#### What is expected
Retype all of the data that follows, line for line.

#### Data to use
====

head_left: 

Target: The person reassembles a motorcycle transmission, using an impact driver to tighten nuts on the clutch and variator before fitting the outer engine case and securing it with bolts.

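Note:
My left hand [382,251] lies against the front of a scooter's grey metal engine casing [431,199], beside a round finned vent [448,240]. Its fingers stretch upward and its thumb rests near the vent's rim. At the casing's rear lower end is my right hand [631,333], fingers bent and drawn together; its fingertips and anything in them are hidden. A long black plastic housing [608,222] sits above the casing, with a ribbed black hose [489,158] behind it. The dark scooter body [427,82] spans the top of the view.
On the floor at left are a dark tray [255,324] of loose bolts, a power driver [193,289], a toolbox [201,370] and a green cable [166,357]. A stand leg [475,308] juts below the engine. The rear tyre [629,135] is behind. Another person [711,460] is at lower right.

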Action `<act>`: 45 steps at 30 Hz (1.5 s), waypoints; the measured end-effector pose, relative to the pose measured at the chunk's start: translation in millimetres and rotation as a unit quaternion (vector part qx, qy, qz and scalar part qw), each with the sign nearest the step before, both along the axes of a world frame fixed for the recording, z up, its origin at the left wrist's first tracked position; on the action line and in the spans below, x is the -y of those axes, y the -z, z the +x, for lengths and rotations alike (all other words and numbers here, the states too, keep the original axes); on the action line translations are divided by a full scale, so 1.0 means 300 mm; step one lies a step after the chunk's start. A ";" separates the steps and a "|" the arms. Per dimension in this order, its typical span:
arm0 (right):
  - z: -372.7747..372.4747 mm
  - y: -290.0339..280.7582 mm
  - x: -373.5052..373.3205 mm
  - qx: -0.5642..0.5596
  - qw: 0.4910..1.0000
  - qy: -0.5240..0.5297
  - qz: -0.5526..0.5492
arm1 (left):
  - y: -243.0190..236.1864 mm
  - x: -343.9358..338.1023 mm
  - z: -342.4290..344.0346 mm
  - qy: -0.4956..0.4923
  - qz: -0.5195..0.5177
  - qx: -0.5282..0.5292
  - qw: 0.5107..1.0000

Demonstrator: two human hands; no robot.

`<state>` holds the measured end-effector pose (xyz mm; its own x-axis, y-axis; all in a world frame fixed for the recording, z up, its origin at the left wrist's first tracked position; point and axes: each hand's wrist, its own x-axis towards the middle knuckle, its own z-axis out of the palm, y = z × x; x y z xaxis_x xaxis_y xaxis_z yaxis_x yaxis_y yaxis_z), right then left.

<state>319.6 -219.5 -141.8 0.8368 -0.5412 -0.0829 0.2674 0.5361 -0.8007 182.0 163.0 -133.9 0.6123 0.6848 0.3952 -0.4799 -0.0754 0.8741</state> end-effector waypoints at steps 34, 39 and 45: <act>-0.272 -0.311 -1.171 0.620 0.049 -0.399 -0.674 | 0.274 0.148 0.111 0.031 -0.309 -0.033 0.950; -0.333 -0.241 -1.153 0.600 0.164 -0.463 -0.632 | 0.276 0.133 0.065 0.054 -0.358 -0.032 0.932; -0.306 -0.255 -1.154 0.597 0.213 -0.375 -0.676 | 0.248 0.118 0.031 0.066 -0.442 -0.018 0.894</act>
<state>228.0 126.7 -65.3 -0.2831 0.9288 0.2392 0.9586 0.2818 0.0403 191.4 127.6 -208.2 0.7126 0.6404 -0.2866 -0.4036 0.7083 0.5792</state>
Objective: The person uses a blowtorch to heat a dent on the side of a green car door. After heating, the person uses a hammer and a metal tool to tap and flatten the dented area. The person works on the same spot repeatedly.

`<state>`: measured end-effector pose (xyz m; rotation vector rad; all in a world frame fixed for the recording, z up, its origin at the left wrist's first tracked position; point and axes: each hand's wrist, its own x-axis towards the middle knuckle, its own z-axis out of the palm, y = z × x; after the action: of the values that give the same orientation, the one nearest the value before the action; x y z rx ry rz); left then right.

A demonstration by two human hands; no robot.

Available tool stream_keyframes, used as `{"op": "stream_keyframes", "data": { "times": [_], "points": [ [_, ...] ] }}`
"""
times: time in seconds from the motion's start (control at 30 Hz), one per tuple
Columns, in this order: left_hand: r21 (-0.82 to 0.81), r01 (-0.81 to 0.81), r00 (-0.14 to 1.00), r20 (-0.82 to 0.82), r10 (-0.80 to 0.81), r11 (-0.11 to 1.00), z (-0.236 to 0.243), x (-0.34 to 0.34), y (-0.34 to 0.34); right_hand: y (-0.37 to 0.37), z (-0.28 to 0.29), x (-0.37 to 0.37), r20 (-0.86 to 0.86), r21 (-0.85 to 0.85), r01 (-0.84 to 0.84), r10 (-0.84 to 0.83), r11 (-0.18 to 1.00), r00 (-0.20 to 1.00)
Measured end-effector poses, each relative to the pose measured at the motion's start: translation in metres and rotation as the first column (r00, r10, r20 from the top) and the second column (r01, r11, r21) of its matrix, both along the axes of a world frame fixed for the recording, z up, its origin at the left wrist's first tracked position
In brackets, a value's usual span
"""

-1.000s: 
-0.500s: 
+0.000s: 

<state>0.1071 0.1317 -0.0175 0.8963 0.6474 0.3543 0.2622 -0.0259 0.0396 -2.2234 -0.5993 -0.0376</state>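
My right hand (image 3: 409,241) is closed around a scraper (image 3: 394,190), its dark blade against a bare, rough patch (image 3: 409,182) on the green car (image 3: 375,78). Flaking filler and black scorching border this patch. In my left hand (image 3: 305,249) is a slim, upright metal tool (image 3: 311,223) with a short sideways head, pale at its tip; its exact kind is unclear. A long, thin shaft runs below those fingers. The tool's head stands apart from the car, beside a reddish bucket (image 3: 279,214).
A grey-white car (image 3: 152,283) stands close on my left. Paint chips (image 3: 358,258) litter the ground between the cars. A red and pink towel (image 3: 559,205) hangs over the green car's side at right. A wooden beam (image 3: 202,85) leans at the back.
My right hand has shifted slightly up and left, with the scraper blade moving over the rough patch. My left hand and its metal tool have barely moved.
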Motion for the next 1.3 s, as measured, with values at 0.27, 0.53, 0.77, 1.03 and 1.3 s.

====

#### Exercise answer
head_left: 

Target: The person reassembles a motorcycle transmission, using an impact driver to tighten nuts on the clutch and variator before fitting the outer engine case and securing it with bolts.

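Note:
My left hand [382,251] lies against the front of a scooter's grey metal engine casing [431,199], beside a round finned vent [448,240]. Its fingers stretch upward and its thumb rests near the vent's rim. At the casing's rear lower end is my right hand [631,333], fingers bent and drawn together; its fingertips and anything in them are hidden. A long black plastic housing [608,222] sits above the casing, with a ribbed black hose [489,158] behind it. The dark scooter body [427,82] spans the top of the view.
On the floor at left are a dark tray [255,324] of loose bolts, a power driver [193,289], a toolbox [201,370] and a green cable [166,357]. A stand leg [475,308] juts below the engine. The rear tyre [629,135] is behind. Another person [711,460] is at lower right.
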
Action `<act>`: 45 steps at 30 Hz (1.5 s), waypoints; the measured end-effector pose, relative to the pose measured at the chunk's start: translation in millimetres and rotation as a unit quaternion (vector part qx, qy, qz and scalar part qw), each with the sign nearest the step before, both along the axes of a world frame fixed for the recording, z up, its origin at the left wrist's first tracked position; on the action line and in the spans below, x is the -y of those axes, y the -z, z the +x, for lengths and rotations alike (all other words and numbers here, the states too, keep the original axes); on the action line translations are divided by a full scale, so 1.0 means 300 mm; step one lies a step after the chunk's start. A ";" separates the steps and a "|" the arms. Per dimension in this order, its typical span:
arm0 (right):
  - z: -372.7747..372.4747 mm
  - y: -290.0339..280.7582 mm
  - x: -373.5052..373.3205 mm
  - qx: -0.5642..0.5596
  - qw: 0.4910..1.0000
  - qy: -0.5240..0.5297
  - qz: -0.5526..0.5492
arm1 (left):
  - y: -243.0190..236.1864 mm
  - x: -343.9358..338.1023 mm
  - z: -342.4290..344.0346 mm
  - qy: -0.4956..0.4923
  - qz: -0.5195..0.5177
  - qx: -0.5282..0.5292
  - qw: 0.5107..1.0000

Demonstrator: two human hands; no robot.

`<state>` holds the measured end-effector pose (xyz mm; its own x-axis, y-axis; all in a world frame fixed for the recording, z up, its origin at the left wrist's first tracked position; point and axes: each hand's wrist, its own x-axis towards the middle knuckle, its own z-axis out of the palm, y = z × x; x y z xaxis_x xaxis_y xaxis_z yaxis_x yaxis_y yaxis_z), right then left.

<state>319.6 -219.5 -141.8 0.8368 -0.5412 -0.0829 0.2674 0.5361 -0.8007 182.0 163.0 -133.9 0.6123 0.6848 0.3952 -0.4799 -0.0754 0.8741</state> end-effector waypoints at steps 34, 39 and 45: <act>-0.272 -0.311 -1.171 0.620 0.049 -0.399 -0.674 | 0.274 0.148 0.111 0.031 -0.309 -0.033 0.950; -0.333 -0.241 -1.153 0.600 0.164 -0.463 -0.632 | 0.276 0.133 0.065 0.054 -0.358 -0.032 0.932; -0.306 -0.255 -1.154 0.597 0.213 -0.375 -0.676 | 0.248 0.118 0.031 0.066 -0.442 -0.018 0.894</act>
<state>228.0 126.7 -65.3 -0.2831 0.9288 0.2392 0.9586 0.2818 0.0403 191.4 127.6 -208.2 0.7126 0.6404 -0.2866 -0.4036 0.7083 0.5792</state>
Objective: The person uses a blowtorch to heat a dent on the side of a green car door. After heating, the person uses a hammer and a metal tool to tap and flatten the dented area. The person works on the same spot repeatedly.

`<state>`: measured end-effector pose (xyz m; rotation vector rad; all in a world frame fixed for the recording, z up, its origin at the left wrist's first tracked position; point and axes: each hand's wrist, its own x-axis towards the middle knuckle, its own z-axis out of the palm, y = z × x; after the action: of the values that give the same orientation, the one nearest the value before the action; x y z rx ry rz); left then right.

A demonstration by two human hands; no robot.

Available tool stream_keyframes, used as `{"op": "stream_keyframes", "data": { "times": [_], "points": [ [_, ...] ] }}`
"""
times: time in seconds from the motion's start (control at 30 Hz), one per tuple
Columns, in this order: left_hand: r21 (-0.82 to 0.81), r01 (-0.81 to 0.81), r00 (-0.14 to 1.00), r20 (-0.82 to 0.82), r10 (-0.80 to 0.81), r11 (-0.11 to 1.00), z (-0.236 to 0.243), x (-0.34 to 0.34), y (-0.34 to 0.34); right_hand: y (-0.37 to 0.37), z (-0.28 to 0.29), x (-0.37 to 0.37), r20 (-0.86 to 0.86), r21 (-0.85 to 0.85), r01 (-0.84 to 0.84), r10 (-0.84 to 0.83), r11 (-0.18 to 1.00), r00 (-0.20 to 1.00)
Measured end-effector poses, each relative to the pose measured at the motion's start: translation in metres and rotation as the first column (r00, r10, r20 from the top) and the second column (r01, r11, r21) of its matrix, both along the axes of a world frame fixed for the recording, z up, its origin at the left wrist's first tracked position
In brackets, a value's usual span
"""

-1.000s: 
-0.500s: 
+0.000s: 

<state>0.1071 0.1317 -0.0175 0.8963 0.6474 0.3543 0.2622 -0.0259 0.0396 -2.2234 -0.5993 -0.0376</state>
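My right hand (image 3: 409,241) is closed around a scraper (image 3: 394,190), its dark blade against a bare, rough patch (image 3: 409,182) on the green car (image 3: 375,78). Flaking filler and black scorching border this patch. In my left hand (image 3: 305,249) is a slim, upright metal tool (image 3: 311,223) with a short sideways head, pale at its tip; its exact kind is unclear. A long, thin shaft runs below those fingers. The tool's head stands apart from the car, beside a reddish bucket (image 3: 279,214).
A grey-white car (image 3: 152,283) stands close on my left. Paint chips (image 3: 358,258) litter the ground between the cars. A red and pink towel (image 3: 559,205) hangs over the green car's side at right. A wooden beam (image 3: 202,85) leans at the back.
My right hand has shifted slightly up and left, with the scraper blade moving over the rough patch. My left hand and its metal tool have barely moved.
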Motion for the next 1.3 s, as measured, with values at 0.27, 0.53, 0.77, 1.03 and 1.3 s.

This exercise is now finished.